2013 – Economists argue about the riskiness of high-frequency trading since the flash crash of 2010. Michael Spence, a Nobel Prize-winning economist, argues that high-frequency trading should be banned.
In fact, high-frequency trading is not only a loss for ordinary shareholders in the stock market, but also in the foreign exchange market.
For example, the pound crash on 7 October 2016. The pound fell 6.1 per cent in two minutes. Industry insiders believe it was a massive sell-off triggered by “rogue” algorithmic trading. . . At the time, many news sites and social media were cingling for Brexit, and computer algorithms used it as a signal to sell the pound. Once the pound is on a downward trend, more high-frequency traders will join in, reinforcing this trend and eventually creating a strong short selling pressure in a short period of time.
In addition, on January 3, 2019, the foreign exchange market experienced an unusual fluctuation.
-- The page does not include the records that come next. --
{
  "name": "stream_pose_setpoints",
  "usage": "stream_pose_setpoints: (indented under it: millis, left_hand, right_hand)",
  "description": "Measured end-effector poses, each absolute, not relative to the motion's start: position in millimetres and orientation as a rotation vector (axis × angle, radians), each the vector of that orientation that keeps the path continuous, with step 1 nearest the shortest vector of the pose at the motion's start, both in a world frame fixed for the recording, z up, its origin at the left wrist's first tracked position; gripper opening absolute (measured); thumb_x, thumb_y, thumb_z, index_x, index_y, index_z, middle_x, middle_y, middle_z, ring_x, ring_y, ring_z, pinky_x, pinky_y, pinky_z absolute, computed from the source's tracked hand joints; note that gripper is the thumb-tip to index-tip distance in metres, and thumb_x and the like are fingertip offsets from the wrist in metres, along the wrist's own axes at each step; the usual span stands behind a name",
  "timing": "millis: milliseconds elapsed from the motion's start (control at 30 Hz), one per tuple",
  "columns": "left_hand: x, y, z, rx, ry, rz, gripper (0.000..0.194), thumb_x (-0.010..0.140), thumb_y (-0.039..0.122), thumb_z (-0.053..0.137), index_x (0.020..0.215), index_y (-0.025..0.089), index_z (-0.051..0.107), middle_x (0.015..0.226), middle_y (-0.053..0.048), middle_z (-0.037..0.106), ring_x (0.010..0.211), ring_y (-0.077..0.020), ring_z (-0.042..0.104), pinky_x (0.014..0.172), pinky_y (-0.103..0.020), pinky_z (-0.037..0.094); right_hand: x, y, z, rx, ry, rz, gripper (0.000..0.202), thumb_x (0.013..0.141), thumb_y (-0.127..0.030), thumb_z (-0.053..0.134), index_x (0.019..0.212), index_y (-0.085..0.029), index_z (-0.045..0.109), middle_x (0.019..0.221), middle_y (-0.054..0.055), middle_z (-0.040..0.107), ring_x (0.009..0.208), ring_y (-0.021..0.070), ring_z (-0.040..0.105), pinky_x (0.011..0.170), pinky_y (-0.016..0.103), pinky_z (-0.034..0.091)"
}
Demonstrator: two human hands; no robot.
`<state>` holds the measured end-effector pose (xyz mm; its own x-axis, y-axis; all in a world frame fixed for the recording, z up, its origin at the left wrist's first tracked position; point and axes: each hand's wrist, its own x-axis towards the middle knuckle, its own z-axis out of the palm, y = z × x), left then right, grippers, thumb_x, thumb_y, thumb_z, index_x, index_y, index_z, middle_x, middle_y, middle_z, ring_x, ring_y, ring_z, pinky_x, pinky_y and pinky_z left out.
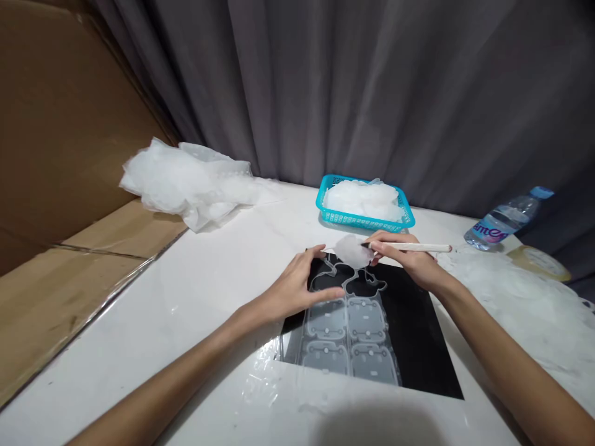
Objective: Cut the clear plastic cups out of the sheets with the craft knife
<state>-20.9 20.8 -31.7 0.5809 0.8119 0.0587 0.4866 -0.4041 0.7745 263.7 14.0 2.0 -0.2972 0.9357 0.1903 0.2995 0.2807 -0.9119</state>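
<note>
My right hand (395, 251) is closed around a white pen-like tool (425, 247), its dark tip against a translucent white piece (353, 251). That piece is above the far edge of a black sheet (418, 334). My left hand (307, 282) has thumb and fingers spread, with fingertips beside the far end of a clear moulded sheet (367, 319). This sheet lies on the black one and shows several rounded rectangular panels, with cut-out outlines at its far end. Nothing shows in my left hand.
Behind my hands is a blue basket (367, 222) of white pieces. Crumpled white plastic (195, 179) lies at the back left, beside cardboard (116, 248). A water bottle (502, 223) leans at the right, near a spread of translucent pieces (534, 310). A grey curtain (325, 87) hangs behind.
</note>
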Motion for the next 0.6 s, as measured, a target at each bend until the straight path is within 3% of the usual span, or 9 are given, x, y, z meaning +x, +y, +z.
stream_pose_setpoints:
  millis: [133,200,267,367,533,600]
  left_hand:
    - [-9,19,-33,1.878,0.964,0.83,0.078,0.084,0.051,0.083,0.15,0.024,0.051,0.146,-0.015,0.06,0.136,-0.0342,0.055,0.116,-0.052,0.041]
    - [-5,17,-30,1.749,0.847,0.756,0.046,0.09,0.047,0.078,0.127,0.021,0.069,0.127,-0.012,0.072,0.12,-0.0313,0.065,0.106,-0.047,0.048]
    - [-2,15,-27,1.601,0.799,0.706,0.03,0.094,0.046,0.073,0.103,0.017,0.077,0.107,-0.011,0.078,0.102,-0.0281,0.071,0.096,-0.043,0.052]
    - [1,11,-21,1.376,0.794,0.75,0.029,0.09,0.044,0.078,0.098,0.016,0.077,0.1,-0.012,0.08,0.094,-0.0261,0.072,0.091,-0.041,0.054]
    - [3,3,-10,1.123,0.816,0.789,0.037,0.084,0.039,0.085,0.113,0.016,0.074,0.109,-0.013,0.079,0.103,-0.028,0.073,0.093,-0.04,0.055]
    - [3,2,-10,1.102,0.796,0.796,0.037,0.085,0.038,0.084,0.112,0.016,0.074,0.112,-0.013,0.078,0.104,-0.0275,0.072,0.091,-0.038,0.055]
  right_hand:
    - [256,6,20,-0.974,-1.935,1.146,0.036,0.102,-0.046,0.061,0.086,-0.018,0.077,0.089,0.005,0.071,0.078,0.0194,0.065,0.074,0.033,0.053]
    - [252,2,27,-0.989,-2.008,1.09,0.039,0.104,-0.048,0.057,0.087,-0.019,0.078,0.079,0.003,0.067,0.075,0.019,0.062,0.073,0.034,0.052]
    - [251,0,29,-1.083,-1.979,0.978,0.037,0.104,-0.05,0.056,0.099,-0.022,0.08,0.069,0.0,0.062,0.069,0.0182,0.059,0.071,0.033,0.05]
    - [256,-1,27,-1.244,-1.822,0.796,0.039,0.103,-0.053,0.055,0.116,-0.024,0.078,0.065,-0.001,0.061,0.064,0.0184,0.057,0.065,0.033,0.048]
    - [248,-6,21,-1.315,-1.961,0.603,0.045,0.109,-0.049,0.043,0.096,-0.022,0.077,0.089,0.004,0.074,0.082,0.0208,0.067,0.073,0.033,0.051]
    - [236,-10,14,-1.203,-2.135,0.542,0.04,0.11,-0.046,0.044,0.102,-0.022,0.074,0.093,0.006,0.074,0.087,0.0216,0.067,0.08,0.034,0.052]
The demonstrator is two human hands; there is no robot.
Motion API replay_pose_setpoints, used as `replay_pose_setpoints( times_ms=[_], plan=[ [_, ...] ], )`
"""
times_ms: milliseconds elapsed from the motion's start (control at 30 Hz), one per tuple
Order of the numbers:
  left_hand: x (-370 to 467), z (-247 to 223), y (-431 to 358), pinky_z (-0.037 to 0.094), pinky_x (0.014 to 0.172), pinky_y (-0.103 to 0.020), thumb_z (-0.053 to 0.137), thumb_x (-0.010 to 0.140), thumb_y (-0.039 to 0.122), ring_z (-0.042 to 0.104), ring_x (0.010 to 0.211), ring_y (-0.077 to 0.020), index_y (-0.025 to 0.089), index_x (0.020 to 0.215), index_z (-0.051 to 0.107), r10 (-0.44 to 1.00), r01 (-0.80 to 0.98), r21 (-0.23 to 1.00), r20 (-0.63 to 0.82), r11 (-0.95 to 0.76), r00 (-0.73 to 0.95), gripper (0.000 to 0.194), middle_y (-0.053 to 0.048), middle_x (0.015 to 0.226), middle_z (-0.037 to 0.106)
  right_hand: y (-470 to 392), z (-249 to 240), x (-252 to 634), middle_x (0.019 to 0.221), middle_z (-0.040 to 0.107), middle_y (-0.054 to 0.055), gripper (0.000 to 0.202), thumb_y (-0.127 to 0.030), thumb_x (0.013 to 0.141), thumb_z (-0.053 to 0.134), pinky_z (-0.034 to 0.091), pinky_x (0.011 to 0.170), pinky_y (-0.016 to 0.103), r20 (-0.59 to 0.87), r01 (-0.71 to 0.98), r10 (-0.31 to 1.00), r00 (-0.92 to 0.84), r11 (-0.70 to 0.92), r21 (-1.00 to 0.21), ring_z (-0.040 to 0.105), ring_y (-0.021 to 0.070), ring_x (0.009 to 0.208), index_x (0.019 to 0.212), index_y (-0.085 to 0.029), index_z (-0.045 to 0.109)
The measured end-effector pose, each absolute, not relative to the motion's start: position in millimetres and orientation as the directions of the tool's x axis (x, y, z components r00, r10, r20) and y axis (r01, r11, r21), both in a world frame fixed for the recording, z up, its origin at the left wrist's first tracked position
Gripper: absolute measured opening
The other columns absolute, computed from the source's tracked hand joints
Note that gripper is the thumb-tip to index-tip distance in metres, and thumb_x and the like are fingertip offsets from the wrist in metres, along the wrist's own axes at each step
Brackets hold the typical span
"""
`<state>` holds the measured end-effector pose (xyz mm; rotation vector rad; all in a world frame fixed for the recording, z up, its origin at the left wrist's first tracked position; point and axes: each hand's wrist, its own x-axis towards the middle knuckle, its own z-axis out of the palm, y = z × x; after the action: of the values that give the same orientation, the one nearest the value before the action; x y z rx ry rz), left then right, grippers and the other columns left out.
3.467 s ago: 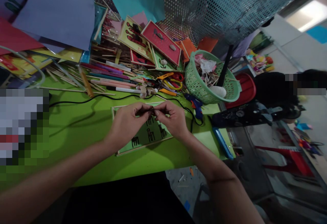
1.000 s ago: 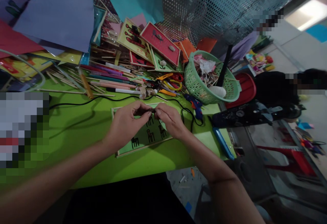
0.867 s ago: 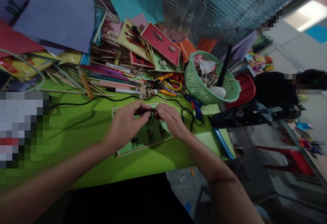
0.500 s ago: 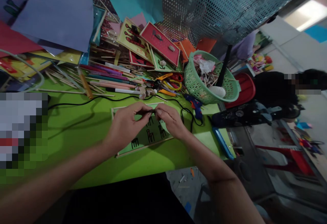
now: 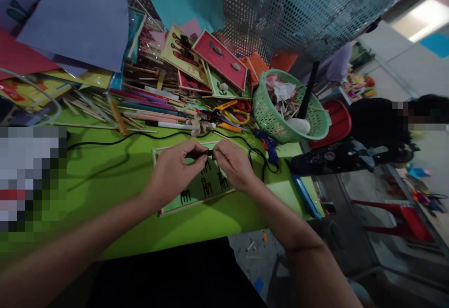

Within minutes of Asian markets, the dollar suddenly plunged against the yen, even above 400 points at one point. It is difficult for the industry to draw conclusions about the factors that led to the January 3 crash, in part because trading activity in the foreign exchange market is taking place through many different platforms. However, it is not difficult to find the key factors in the event, including high-frequency algorithmic trading in a low-liquidity environment to amplify this “flash” event.